4/5wt hollowbuilt quad

hollowed strips

It is often argued that quads (4 strip bamboo rods), are better than hexes (6 strip). This is my take on it.

I don’t think one rod section is necessarily better than another for all applications. Choice of rod really depends on the type of fishing you do and what you want in a rod. Different rods have different advantages/disadvantages in different situations.

In purely engineering terms quadrate section rods have one distinct advantage over hexes (and circular sections) – they have a higher moment of inertia. What this essentially means is that they are stiffer per the same cross sectional area.
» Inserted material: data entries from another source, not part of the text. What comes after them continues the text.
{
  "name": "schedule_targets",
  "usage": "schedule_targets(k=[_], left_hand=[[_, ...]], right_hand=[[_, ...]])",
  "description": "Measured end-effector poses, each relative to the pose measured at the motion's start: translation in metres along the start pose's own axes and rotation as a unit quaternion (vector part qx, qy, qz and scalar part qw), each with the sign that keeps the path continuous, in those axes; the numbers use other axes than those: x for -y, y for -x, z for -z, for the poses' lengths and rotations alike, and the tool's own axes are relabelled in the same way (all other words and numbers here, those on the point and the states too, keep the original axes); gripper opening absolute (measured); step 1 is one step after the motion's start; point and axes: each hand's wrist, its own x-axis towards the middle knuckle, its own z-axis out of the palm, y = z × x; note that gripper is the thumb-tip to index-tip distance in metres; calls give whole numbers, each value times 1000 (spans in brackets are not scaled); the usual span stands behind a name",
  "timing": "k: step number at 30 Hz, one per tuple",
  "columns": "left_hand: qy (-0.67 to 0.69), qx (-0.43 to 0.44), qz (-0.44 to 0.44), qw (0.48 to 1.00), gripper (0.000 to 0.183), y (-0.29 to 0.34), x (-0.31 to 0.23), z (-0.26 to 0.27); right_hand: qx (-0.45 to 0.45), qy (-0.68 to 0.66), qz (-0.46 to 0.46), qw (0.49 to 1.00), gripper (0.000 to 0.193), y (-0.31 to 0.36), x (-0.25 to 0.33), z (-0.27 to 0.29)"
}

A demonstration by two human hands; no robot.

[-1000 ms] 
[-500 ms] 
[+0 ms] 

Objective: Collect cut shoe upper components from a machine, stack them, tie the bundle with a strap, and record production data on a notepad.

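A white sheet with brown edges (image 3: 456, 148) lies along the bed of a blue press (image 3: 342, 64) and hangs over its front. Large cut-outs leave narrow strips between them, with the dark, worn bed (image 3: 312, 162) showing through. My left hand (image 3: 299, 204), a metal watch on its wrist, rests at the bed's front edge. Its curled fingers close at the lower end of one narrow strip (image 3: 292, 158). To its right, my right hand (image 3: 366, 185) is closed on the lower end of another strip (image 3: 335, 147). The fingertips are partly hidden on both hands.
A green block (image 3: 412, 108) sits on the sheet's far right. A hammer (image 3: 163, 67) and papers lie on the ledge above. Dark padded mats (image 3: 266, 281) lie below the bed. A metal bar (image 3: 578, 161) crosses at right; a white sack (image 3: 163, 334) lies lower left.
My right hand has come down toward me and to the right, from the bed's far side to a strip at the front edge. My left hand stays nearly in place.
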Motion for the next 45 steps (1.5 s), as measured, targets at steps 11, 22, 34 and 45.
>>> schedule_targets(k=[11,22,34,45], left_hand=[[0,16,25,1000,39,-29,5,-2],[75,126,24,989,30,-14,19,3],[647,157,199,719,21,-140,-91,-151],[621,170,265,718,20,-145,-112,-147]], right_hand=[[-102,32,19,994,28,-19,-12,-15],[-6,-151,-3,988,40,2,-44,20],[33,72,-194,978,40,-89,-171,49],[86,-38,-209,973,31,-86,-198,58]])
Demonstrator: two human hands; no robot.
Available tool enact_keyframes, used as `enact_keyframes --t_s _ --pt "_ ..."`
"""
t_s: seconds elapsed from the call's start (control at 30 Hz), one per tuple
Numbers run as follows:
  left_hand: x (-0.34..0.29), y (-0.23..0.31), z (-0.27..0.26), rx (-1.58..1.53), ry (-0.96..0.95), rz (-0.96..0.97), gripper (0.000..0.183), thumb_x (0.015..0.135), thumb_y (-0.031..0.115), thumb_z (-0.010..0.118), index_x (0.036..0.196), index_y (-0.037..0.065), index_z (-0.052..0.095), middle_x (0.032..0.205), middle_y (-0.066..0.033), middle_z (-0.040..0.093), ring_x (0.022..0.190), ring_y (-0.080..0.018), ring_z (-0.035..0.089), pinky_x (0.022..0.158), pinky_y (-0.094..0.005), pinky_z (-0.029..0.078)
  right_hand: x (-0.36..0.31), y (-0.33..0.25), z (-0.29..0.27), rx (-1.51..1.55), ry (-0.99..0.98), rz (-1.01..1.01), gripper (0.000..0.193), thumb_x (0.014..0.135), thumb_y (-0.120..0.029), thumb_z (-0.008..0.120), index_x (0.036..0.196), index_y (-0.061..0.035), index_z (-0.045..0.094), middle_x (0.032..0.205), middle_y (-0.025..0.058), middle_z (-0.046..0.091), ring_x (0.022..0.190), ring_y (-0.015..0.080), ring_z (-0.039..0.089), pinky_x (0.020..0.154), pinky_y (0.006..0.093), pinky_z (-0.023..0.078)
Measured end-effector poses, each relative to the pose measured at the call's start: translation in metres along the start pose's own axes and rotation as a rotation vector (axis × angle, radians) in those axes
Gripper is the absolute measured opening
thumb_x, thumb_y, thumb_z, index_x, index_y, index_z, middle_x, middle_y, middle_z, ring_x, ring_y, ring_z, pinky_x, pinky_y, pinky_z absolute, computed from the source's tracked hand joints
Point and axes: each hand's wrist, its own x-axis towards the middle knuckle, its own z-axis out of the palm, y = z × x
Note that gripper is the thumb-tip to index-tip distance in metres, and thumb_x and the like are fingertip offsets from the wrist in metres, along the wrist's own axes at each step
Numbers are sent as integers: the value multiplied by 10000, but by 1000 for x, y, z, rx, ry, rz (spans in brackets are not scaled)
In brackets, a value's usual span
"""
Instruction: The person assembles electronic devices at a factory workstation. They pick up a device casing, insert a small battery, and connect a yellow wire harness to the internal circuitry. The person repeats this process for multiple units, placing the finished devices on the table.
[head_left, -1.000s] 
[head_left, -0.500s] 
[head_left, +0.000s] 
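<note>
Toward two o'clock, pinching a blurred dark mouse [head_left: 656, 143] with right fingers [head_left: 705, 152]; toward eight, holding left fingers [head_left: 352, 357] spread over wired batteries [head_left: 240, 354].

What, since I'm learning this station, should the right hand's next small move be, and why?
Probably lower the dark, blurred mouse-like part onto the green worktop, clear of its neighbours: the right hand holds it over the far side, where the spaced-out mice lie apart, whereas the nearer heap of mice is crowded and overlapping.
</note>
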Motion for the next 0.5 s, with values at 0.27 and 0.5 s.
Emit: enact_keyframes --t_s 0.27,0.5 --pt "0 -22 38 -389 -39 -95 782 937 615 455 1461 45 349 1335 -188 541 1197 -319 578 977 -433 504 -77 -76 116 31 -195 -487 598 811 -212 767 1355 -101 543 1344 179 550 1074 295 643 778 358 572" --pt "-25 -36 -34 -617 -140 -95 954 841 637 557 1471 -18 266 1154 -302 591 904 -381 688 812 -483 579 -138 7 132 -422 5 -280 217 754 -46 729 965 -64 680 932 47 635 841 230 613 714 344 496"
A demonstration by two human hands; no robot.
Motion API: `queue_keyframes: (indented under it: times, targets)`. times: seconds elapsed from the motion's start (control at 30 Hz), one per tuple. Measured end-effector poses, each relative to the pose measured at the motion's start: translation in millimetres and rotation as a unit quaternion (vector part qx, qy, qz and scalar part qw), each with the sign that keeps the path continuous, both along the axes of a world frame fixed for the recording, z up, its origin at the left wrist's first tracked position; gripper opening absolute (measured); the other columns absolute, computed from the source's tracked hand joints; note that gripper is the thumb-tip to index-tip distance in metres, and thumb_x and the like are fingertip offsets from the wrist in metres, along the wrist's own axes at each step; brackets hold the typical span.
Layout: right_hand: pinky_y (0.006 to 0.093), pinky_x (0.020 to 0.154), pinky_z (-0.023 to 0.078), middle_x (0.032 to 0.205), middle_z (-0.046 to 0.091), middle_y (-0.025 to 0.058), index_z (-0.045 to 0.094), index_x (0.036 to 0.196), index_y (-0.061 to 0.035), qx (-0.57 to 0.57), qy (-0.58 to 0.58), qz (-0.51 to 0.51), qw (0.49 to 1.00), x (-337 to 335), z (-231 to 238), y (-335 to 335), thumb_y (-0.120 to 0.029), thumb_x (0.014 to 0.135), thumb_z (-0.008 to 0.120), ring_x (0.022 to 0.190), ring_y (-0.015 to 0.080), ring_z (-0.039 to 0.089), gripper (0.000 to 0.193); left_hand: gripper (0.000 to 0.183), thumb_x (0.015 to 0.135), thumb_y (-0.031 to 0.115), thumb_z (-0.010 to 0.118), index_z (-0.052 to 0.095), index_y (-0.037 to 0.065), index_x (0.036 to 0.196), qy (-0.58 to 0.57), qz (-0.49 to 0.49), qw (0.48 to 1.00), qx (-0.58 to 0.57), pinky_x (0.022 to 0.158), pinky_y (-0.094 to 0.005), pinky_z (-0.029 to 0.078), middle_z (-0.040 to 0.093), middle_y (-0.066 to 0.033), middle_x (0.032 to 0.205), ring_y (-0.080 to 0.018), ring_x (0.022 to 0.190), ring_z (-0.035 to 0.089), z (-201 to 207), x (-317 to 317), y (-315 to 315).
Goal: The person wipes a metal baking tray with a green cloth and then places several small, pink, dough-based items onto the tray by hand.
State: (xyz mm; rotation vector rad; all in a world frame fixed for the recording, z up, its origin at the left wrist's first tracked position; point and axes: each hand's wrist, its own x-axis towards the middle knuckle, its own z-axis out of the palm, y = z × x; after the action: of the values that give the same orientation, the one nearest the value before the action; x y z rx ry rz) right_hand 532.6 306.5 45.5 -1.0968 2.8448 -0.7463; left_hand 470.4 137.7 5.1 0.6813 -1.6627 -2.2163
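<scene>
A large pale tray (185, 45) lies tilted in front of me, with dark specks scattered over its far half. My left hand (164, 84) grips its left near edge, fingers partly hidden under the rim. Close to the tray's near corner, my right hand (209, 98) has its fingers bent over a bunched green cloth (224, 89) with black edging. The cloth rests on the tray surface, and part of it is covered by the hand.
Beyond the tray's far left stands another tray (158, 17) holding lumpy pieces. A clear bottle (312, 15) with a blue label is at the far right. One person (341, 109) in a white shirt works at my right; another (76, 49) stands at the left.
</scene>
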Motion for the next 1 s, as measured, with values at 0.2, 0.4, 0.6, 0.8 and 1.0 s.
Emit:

By extension this means that you can theoretically get the same stiffness, and thus ‘same’ rod action in a square rod as you can in a hex but using slightly less material (approx 5% less). Quadrates therefore weigh less than hexes (and circular sections) per the ‘same’ action . I say ‘same’ because there is somehow a subtly different feel to the quad. I think this results from the different distribution of  powerfibers relative to the neutral axis of the rod. The difference in feel is difficult to quantify or explain in scientific terms. Many rod designers look at stress curves as well as deflection curves to assess rod designs. It is  not possible to have a hex rod and a quad with the same stress curve AND deflection curve. Perhaps therein lies some clue to the difference in feel.

It is often claimed that quads are more directional in casting. This is in fact not the case unless the quad is rectangular. Symmetrical polygons such as hexes, circles, and squares, bend equally in all directions – even across the corners.

A rectangular quad section is another whole kettle of fish. Here you do get the directionality depending on the orientation of the rectangle. Obviously with a rod, it must be wider than deep or it would twist when casting. i.e. the guides must be mounted on the wider flats. A rectangular rod offers  a great advantage in terms of accuracy. It tracks very true and enables pinpoint accuracy casts. This advantage is in some part tempered, however, by the fact that rectangular quads, due to their directionality, are lousy roll casters. You can overcome this to a degree by rotating your forearm with your wrist to ‘follow’ the rod, but it is less than ideal.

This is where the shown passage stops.